Fantômes urbains
juin 14, 2008
Il existe à Paris, comme d’ailleurs dans toutes les villes, un certain nombre de lieux magiques. Loin des cours secrètes de Venise – pavés herbeux et chats mystérieux sur les margelles des puits, pour ceux qui approchent la lagune à travers les pages d’Hugo Pratt -, ces lieux ne sont pas forcément romantiques ou même remarquables. On peut y passer plusieurs fois, on peut y flâner toute sa vie sans remarquer quoi que ce soit. Et pourtant…
L’un de ces lieux étranges se situe tout au bout des Champs-Elysées. La place Clémenceau plus exactement, tout près des cinémas, du Virgin, de Louis Vuitton et Joe Dassin, et pourtant tellement loin. On y croise des fantômes. Le périmètre d’apparition s’étend de la station de métro Champs Elysées-Clémenceau jusqu’au grand palais.

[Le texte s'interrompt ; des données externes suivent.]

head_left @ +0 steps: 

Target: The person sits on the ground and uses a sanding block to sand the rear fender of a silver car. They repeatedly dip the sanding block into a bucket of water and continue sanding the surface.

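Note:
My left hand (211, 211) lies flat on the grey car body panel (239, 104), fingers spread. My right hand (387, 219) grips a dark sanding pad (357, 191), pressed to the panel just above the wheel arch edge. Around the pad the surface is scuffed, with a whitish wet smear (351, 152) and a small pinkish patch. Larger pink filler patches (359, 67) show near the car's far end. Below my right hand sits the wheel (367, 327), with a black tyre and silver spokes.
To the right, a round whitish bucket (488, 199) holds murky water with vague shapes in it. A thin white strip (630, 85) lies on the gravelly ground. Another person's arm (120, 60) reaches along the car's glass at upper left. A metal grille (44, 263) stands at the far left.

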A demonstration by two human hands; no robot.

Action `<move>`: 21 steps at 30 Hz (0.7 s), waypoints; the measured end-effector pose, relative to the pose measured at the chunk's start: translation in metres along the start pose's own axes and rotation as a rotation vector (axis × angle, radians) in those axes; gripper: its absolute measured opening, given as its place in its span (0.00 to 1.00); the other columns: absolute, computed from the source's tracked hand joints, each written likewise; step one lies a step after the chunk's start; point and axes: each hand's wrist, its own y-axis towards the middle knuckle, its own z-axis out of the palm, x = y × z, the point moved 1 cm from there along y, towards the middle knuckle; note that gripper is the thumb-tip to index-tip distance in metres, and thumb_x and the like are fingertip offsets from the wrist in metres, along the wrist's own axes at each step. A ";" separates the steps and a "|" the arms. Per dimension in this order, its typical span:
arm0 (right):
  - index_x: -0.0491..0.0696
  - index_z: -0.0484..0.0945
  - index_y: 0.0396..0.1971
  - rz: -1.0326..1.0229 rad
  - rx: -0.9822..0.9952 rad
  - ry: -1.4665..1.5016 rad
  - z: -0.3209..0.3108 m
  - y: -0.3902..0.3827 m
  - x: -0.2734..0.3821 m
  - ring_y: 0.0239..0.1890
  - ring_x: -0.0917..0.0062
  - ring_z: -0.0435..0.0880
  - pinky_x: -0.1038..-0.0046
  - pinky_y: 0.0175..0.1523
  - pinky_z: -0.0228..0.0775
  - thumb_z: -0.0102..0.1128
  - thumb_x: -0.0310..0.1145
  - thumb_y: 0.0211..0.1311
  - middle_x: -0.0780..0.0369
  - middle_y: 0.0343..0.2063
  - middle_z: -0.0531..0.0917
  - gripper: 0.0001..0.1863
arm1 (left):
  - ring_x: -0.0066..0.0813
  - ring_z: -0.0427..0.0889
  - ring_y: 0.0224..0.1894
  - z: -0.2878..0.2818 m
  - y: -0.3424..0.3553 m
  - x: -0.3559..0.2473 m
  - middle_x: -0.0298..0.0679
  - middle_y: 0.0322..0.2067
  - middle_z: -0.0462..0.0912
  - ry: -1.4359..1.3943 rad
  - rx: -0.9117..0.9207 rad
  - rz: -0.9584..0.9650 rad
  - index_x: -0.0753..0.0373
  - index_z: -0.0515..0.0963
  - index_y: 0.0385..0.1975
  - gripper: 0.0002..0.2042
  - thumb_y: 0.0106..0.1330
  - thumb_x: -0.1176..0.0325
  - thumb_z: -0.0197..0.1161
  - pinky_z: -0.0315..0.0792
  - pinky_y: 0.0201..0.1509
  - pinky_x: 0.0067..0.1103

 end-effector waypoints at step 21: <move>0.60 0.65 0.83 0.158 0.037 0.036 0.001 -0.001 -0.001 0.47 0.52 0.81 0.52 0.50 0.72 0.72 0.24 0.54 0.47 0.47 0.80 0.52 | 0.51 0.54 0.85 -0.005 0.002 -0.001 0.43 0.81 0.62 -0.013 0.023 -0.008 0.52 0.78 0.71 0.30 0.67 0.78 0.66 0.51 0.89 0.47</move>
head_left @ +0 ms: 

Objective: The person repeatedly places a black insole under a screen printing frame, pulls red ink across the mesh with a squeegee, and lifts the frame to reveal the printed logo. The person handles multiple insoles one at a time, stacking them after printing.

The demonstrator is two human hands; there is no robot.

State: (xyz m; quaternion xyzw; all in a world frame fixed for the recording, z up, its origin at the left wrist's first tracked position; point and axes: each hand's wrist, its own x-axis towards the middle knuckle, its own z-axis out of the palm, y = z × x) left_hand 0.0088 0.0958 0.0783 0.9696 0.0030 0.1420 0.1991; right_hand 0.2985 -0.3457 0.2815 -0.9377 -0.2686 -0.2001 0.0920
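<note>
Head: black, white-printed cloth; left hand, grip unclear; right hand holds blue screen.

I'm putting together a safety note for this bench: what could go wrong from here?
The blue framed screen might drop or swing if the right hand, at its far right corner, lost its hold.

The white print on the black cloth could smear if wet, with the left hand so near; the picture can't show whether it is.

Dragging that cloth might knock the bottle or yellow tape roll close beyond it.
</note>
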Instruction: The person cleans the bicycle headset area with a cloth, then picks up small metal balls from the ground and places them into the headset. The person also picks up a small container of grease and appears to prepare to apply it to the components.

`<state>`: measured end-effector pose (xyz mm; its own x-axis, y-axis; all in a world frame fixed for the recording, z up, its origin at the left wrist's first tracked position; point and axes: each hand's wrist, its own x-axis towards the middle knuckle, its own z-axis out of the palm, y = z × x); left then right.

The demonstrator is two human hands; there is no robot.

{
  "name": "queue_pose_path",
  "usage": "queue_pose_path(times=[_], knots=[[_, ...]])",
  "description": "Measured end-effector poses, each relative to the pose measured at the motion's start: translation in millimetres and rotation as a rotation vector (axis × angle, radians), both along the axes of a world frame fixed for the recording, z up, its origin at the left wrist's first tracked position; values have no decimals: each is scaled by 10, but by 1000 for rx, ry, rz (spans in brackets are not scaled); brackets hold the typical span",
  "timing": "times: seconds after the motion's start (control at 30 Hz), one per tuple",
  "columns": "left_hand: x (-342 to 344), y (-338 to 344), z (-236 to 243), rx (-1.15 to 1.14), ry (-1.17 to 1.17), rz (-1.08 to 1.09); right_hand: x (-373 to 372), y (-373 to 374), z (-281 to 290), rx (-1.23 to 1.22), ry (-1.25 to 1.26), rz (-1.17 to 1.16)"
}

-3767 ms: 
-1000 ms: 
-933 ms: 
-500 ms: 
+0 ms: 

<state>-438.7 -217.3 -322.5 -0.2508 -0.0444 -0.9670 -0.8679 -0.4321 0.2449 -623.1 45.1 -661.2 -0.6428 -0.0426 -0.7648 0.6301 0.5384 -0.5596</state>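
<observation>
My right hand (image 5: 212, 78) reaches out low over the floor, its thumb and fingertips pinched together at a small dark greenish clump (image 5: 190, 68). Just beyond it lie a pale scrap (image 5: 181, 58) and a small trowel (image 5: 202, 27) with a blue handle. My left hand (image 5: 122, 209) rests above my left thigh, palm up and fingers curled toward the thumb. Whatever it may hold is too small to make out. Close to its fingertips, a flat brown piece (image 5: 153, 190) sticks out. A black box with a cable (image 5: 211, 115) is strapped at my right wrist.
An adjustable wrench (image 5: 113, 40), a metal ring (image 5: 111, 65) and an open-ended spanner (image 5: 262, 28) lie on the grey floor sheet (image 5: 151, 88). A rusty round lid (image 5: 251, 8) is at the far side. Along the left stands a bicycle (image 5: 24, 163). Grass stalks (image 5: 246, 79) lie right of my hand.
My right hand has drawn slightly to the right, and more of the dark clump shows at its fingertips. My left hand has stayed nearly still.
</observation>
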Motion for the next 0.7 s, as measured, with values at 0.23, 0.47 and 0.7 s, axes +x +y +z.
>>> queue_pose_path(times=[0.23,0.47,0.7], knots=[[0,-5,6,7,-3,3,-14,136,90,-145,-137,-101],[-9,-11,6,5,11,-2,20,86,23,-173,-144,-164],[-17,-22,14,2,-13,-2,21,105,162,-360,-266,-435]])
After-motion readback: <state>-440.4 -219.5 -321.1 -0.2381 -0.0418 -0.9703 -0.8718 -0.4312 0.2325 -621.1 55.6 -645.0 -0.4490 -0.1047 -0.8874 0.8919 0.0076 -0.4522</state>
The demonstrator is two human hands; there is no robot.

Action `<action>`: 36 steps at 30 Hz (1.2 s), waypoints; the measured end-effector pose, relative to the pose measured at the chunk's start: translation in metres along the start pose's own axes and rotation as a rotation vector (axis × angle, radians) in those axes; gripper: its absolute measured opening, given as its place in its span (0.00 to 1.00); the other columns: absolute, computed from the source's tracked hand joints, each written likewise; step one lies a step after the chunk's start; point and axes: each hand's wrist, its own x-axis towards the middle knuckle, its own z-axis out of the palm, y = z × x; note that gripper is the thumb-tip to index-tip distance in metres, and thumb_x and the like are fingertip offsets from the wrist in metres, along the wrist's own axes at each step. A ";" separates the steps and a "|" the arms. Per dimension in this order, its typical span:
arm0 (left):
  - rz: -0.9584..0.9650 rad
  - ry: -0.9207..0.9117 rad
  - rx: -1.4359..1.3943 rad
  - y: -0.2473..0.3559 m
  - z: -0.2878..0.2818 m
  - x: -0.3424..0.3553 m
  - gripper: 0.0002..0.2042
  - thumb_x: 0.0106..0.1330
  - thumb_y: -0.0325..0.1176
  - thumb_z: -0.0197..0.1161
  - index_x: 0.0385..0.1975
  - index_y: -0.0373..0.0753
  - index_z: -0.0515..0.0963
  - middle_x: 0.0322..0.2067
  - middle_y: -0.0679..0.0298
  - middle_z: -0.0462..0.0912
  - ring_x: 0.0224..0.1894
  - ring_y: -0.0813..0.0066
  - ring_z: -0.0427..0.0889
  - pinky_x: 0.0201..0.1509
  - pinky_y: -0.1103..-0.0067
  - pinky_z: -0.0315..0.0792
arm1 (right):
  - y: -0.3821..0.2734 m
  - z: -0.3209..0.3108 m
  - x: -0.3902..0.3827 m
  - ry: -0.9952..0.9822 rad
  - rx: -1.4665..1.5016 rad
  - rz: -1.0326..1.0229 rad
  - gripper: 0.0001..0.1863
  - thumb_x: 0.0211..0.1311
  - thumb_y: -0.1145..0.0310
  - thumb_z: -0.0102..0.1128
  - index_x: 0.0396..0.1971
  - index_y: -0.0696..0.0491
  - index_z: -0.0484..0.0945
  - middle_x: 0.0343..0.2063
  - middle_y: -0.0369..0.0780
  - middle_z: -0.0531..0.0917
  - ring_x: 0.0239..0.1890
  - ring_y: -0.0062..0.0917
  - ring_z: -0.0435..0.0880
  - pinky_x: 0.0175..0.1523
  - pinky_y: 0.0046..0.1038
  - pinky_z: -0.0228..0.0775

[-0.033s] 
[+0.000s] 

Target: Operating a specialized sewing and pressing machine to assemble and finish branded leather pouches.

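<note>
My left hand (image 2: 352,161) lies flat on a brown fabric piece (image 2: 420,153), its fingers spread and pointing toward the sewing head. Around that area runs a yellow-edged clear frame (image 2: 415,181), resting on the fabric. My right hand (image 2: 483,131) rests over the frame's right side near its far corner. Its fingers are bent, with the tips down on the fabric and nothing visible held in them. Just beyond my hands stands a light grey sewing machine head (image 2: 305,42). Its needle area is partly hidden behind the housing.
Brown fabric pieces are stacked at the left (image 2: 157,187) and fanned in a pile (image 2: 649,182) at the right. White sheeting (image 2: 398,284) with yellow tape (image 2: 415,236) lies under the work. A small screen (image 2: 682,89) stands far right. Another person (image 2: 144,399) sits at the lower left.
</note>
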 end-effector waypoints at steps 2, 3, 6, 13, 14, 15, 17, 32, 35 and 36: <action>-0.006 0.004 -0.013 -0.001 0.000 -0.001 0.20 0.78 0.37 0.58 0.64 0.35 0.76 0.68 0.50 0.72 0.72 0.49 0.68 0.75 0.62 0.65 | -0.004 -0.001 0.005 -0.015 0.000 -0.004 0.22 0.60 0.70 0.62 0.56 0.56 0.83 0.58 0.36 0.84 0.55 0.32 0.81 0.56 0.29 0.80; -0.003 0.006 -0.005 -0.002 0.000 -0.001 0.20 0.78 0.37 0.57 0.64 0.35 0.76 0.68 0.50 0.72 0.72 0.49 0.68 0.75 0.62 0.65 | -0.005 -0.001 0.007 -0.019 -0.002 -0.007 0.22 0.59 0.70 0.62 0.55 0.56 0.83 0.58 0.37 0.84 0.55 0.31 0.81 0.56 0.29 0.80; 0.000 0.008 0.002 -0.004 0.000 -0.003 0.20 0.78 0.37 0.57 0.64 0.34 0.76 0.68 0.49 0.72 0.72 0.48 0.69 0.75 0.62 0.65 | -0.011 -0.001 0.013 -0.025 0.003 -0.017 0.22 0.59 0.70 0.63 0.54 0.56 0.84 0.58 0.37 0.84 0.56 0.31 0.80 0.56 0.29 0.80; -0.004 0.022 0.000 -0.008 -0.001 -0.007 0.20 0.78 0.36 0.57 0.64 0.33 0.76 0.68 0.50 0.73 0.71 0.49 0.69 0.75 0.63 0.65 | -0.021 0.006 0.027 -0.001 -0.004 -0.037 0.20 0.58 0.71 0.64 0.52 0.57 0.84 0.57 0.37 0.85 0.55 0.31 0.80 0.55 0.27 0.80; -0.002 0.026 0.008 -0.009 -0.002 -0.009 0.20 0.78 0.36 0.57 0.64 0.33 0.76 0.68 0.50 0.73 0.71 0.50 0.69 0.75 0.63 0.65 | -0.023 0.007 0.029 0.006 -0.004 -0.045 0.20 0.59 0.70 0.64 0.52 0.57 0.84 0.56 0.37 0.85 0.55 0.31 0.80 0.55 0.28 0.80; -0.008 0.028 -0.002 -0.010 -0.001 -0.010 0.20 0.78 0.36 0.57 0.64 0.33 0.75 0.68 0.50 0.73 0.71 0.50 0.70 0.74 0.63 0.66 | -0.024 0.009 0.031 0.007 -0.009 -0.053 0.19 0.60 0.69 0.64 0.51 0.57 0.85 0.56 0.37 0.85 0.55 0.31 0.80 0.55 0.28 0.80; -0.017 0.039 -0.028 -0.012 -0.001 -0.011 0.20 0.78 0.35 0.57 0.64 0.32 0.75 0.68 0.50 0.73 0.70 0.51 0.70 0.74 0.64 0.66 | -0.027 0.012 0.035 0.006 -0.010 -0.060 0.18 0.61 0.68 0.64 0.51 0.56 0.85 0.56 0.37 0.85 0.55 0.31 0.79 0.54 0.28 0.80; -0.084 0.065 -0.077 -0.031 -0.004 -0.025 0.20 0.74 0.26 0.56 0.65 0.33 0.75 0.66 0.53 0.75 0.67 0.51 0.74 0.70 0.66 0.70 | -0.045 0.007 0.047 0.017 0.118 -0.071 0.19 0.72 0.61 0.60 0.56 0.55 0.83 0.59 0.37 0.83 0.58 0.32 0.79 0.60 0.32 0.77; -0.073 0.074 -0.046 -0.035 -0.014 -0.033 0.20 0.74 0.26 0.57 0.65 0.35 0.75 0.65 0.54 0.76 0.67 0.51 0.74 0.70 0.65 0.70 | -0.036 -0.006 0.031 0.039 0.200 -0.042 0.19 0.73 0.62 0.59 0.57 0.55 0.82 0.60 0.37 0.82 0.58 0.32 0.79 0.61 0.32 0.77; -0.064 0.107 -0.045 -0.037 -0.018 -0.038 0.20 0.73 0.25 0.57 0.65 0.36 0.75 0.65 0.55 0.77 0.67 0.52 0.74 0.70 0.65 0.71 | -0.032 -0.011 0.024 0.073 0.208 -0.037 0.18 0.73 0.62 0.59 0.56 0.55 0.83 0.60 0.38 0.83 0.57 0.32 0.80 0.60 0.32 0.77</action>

Des rencontres inattendues, des personnes qu’on n’avait pas vues depuis longtemps et dont on est bien forcé de constater la réapparition à ce moment précis, comme un évènement vaguement surnaturel. On se salue; la plupart du temps la conversation ne prend pas, n’atteint pas la bonne température, la consistance idéale; on n’a pas grand chose à se dire. C’était sympa, faudrait qu’on s’appelle. Peut-être. Un signe de la main, c’est déjà fini, on regagne le monde des vivants ; content, un peu déçu au fond, puisqu’on sait que personne ne rappellera. C’est peut-être mieux comme ça?